*What is needed*: Within the data beneath, some lines may hold the word "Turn". Give the number of those lines and nothing else.

*Given information*:
====

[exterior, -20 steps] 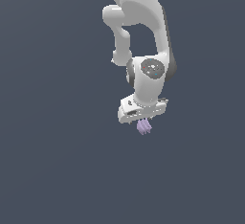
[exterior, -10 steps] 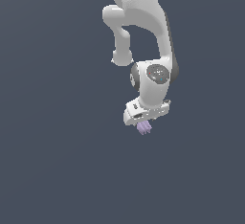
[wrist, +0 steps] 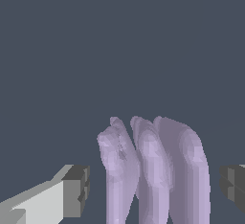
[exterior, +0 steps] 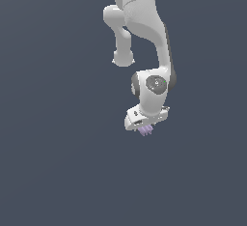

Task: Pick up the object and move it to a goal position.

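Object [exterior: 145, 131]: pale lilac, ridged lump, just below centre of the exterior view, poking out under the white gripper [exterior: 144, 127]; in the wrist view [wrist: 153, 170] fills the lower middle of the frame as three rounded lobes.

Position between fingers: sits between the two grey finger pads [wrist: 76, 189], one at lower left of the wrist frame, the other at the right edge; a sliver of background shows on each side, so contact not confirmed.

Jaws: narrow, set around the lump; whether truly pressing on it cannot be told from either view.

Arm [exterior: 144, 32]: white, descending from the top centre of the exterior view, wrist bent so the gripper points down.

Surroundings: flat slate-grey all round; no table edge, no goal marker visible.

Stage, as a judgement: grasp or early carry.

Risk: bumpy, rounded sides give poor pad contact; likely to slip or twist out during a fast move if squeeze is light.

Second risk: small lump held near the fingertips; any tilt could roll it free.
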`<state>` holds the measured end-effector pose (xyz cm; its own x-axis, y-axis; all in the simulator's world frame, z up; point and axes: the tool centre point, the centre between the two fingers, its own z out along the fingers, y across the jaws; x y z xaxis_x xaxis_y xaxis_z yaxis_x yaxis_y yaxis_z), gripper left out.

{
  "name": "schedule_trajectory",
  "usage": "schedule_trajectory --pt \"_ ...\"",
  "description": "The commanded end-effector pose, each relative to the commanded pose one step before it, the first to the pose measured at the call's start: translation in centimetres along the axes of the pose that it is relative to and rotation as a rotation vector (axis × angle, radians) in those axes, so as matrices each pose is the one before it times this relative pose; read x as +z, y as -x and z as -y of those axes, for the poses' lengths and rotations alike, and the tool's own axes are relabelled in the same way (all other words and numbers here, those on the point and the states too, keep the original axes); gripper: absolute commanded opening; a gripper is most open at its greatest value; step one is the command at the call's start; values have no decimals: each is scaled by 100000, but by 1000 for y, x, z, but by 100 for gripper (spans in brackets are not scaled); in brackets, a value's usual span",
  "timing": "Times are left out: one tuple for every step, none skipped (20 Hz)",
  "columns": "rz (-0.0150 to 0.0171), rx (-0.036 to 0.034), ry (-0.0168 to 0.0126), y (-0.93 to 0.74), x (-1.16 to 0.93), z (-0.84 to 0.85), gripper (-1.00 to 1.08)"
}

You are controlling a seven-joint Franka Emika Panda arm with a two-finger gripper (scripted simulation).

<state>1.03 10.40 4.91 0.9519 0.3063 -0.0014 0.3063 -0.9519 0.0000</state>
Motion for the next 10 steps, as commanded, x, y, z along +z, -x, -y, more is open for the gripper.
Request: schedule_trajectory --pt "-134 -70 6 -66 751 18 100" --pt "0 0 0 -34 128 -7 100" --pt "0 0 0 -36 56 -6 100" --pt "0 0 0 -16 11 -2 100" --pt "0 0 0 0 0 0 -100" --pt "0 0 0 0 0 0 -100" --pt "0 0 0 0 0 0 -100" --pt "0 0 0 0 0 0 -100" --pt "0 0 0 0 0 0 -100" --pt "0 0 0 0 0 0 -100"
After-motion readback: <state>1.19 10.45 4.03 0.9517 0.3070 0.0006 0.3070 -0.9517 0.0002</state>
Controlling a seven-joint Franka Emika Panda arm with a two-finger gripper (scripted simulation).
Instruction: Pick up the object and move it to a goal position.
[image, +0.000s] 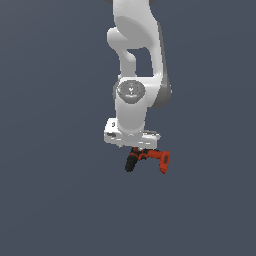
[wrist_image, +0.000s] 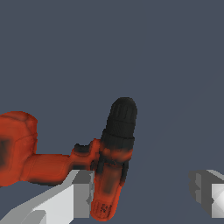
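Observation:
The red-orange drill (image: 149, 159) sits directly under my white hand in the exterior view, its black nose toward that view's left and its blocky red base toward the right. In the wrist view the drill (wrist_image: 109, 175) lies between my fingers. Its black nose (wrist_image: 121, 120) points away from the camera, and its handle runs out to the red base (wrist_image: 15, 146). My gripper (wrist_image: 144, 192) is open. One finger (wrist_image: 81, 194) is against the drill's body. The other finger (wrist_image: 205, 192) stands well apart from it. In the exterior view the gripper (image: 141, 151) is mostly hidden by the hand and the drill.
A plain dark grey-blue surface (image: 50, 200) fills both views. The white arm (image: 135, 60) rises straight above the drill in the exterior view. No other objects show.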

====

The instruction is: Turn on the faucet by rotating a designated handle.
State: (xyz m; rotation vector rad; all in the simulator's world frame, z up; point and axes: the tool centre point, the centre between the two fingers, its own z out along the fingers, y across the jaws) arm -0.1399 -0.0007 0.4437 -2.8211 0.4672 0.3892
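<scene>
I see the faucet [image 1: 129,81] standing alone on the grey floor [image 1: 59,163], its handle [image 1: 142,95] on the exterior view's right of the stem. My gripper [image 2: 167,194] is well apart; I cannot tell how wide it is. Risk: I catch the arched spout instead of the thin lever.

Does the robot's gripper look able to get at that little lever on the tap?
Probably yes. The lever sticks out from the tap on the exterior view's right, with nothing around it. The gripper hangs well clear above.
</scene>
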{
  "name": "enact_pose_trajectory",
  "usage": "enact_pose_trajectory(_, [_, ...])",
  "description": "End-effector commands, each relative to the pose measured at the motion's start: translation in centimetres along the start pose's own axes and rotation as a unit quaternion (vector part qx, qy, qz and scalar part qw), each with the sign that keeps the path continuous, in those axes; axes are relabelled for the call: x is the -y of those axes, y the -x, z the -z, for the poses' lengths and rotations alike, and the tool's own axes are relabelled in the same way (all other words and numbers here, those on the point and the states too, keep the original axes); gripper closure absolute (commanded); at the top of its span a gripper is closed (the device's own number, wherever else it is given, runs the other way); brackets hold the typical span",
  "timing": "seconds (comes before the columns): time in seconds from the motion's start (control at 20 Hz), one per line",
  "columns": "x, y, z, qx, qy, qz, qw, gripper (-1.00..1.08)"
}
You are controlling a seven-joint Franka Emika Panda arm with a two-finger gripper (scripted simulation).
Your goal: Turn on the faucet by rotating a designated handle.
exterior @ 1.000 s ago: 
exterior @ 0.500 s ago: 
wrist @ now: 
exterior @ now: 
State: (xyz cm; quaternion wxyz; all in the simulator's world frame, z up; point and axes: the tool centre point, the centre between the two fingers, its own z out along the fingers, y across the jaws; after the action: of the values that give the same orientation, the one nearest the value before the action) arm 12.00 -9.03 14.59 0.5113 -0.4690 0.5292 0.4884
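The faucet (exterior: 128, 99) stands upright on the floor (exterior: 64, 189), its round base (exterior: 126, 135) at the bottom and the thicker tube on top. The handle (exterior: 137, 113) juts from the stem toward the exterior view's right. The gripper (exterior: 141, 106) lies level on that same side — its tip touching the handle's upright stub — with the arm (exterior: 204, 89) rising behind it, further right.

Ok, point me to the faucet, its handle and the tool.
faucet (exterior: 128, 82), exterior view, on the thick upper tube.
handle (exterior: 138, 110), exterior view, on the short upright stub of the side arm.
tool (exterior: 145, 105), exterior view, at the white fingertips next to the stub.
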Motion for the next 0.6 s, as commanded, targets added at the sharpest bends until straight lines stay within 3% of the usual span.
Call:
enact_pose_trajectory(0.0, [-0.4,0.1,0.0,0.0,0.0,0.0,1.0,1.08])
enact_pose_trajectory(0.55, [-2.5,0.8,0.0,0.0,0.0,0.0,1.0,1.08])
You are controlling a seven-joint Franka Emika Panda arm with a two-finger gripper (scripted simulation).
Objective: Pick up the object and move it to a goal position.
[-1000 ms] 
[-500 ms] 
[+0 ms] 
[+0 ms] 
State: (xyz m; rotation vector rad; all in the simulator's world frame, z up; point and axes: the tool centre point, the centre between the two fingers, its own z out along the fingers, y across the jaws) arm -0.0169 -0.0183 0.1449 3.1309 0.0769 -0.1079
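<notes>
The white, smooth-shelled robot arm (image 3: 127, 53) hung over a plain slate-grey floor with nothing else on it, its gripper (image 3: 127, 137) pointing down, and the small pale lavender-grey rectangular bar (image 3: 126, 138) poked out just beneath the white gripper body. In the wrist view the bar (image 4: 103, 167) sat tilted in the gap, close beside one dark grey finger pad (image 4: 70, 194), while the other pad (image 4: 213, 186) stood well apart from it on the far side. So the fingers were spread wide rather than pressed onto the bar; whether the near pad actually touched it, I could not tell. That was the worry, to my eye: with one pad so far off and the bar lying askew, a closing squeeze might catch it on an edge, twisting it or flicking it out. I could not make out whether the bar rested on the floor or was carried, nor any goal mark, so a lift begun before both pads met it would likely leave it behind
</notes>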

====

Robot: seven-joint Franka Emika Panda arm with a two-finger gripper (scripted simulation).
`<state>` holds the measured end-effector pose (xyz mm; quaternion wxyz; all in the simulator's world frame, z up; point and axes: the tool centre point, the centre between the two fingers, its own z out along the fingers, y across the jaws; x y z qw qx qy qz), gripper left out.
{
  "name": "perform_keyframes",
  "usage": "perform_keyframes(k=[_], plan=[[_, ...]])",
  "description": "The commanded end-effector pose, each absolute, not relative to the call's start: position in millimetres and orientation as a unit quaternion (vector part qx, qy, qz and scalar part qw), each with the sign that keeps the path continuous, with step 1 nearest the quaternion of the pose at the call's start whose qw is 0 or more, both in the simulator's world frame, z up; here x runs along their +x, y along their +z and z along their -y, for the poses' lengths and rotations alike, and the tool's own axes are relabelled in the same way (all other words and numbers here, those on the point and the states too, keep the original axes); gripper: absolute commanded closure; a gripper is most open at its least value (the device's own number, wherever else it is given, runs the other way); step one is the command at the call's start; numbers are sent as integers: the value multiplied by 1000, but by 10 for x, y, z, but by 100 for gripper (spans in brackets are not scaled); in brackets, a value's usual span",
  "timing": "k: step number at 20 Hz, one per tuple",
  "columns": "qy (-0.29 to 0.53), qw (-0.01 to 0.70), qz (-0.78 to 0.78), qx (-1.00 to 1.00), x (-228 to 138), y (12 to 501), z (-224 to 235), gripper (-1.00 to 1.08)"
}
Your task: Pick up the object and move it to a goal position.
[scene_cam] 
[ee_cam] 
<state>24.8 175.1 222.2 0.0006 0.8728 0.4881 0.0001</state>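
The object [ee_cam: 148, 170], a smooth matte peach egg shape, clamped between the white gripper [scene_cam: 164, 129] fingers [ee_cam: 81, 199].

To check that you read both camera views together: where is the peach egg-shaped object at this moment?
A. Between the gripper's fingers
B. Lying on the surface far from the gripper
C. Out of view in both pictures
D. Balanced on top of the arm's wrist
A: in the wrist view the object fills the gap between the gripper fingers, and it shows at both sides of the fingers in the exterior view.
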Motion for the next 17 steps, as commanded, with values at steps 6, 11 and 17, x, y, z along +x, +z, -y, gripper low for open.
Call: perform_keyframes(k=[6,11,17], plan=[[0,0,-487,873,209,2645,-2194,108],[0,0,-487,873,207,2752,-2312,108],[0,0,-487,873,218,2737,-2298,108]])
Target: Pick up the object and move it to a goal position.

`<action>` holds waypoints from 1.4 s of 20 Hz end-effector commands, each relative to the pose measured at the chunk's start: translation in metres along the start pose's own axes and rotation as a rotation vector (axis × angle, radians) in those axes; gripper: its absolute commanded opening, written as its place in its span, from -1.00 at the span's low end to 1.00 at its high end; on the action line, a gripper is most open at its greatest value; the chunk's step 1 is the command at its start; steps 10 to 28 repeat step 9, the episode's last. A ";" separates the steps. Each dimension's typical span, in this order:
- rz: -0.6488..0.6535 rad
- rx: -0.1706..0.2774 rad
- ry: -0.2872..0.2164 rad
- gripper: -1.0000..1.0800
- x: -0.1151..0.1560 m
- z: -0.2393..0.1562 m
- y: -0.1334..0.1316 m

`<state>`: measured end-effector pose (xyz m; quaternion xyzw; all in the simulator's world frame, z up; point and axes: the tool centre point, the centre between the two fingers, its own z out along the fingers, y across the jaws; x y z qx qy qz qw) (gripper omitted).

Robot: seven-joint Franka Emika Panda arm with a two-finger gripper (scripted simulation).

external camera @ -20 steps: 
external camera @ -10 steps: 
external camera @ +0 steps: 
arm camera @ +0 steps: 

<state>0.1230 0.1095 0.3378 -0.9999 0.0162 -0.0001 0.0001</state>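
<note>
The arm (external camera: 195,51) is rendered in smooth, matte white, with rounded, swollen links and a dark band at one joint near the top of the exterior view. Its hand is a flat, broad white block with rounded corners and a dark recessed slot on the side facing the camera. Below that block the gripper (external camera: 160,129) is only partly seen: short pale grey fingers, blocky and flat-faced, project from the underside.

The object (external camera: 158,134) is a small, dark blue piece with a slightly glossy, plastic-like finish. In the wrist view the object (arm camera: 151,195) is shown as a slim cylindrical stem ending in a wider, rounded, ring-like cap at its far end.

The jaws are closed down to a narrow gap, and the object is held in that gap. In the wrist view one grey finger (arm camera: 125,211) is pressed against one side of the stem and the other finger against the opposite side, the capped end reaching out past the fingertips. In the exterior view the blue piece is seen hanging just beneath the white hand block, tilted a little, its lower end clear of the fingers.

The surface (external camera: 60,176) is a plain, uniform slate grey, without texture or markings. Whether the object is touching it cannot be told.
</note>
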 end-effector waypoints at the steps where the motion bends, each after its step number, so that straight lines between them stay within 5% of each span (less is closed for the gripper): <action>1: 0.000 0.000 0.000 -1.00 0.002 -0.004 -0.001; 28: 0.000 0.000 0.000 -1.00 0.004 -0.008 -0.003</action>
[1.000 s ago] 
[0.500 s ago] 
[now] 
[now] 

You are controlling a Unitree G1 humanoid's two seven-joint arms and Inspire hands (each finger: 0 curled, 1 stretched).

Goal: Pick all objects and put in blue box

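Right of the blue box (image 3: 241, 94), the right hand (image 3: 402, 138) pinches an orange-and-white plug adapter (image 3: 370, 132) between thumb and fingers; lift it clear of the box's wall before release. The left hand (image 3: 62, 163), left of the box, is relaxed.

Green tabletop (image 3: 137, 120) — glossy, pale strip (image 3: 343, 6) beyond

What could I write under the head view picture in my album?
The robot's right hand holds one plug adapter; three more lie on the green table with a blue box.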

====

*Answer to the problem*: 2